[SOURCE MATERIAL]

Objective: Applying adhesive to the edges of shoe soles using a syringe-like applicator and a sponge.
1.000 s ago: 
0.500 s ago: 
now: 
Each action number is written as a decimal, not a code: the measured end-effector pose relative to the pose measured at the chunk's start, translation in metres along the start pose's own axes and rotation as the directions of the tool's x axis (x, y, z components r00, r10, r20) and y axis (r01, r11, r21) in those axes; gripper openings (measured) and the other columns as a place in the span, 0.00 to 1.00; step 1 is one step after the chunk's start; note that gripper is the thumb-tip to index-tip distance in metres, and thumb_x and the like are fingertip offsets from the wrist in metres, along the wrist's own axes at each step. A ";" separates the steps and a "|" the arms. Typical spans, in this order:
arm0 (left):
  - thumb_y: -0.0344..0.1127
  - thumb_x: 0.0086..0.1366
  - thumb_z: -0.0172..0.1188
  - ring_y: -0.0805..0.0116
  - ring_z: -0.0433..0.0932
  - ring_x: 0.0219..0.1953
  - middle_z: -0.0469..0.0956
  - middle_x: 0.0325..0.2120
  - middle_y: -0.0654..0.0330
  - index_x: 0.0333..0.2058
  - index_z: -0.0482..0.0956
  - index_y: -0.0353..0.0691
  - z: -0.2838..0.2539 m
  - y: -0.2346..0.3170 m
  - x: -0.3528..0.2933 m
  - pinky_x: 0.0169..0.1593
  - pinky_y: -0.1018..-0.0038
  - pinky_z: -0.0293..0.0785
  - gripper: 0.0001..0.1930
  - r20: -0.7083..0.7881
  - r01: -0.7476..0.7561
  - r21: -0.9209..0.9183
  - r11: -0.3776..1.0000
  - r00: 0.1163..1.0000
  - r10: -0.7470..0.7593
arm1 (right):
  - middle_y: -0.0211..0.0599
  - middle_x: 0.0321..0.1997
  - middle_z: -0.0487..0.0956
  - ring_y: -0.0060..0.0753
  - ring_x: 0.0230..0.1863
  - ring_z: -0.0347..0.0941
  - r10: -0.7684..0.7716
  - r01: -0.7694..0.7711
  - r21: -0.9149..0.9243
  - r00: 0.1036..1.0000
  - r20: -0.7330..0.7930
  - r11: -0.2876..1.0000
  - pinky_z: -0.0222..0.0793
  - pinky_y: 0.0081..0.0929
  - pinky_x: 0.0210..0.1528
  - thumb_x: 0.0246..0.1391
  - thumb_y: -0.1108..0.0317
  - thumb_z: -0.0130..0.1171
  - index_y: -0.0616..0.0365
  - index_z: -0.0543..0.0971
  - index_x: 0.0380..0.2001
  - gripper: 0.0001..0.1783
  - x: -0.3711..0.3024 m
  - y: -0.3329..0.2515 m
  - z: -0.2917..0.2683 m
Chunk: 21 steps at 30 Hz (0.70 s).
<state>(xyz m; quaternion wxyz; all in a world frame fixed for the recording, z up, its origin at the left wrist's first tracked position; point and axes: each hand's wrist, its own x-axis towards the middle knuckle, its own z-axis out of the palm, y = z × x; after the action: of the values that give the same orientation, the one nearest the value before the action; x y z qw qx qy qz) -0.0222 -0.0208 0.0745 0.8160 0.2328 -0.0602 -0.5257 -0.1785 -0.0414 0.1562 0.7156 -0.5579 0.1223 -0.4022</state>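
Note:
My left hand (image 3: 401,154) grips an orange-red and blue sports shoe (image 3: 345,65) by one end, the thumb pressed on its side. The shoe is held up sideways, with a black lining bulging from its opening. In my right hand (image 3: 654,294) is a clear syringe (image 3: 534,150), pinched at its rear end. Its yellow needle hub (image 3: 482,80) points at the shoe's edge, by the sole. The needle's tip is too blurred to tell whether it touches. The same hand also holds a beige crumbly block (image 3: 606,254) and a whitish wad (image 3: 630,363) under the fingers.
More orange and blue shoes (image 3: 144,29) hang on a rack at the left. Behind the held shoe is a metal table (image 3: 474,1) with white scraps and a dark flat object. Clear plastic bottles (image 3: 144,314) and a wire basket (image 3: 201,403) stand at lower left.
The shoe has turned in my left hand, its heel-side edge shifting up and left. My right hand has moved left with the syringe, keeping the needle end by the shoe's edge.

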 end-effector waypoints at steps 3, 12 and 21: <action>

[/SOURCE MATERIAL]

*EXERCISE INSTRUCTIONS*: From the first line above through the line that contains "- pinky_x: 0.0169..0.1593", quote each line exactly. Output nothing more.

*TASK RESULT*:
Objective: Applying adhesive to the edges of shoe soles using a syringe-like applicator and a sponge.
1.000 s ago: 
0.500 s ago: 
now: 
Each action number is written as a decimal, not a code: the measured end-effector pose relative to the pose measured at the chunk's start, translation in metres along the start pose's own axes and rotation as the directions of the tool's x axis (x, y, z components r00, r10, r20) and y axis (r01, r11, r21) in those axes; gripper openings (measured) and the other columns as a place in the span, 0.00 to 1.00; step 1 is one step after the chunk's start; note that gripper is the thumb-tip to index-tip distance in metres, and thumb_x and the like are fingertip offsets from the wrist in metres, along the wrist's own axes at each step. A ";" separates the steps and a "|" the arms. Typical spans, in this order:
arm0 (left):
  - thumb_y: -0.0344..0.1127
  - thumb_x: 0.0086..0.1366
  - thumb_z: -0.0172..0.1188
  - ring_y: -0.0805..0.0116
  - ring_z: -0.0433..0.0932
  - ring_x: 0.0219..0.1953
  - middle_z: -0.0469..0.0956
  - middle_x: 0.0325..0.2120
  - middle_y: -0.0654..0.0330
  - index_x: 0.0333..0.2058
  - index_z: -0.0482..0.0956
  - index_y: -0.0353..0.0691
  - z: -0.2838..0.2539 m
  - y: -0.2346..0.3170 m
  - x: -0.3528..0.2933 m
  - pinky_x: 0.0169..0.1593

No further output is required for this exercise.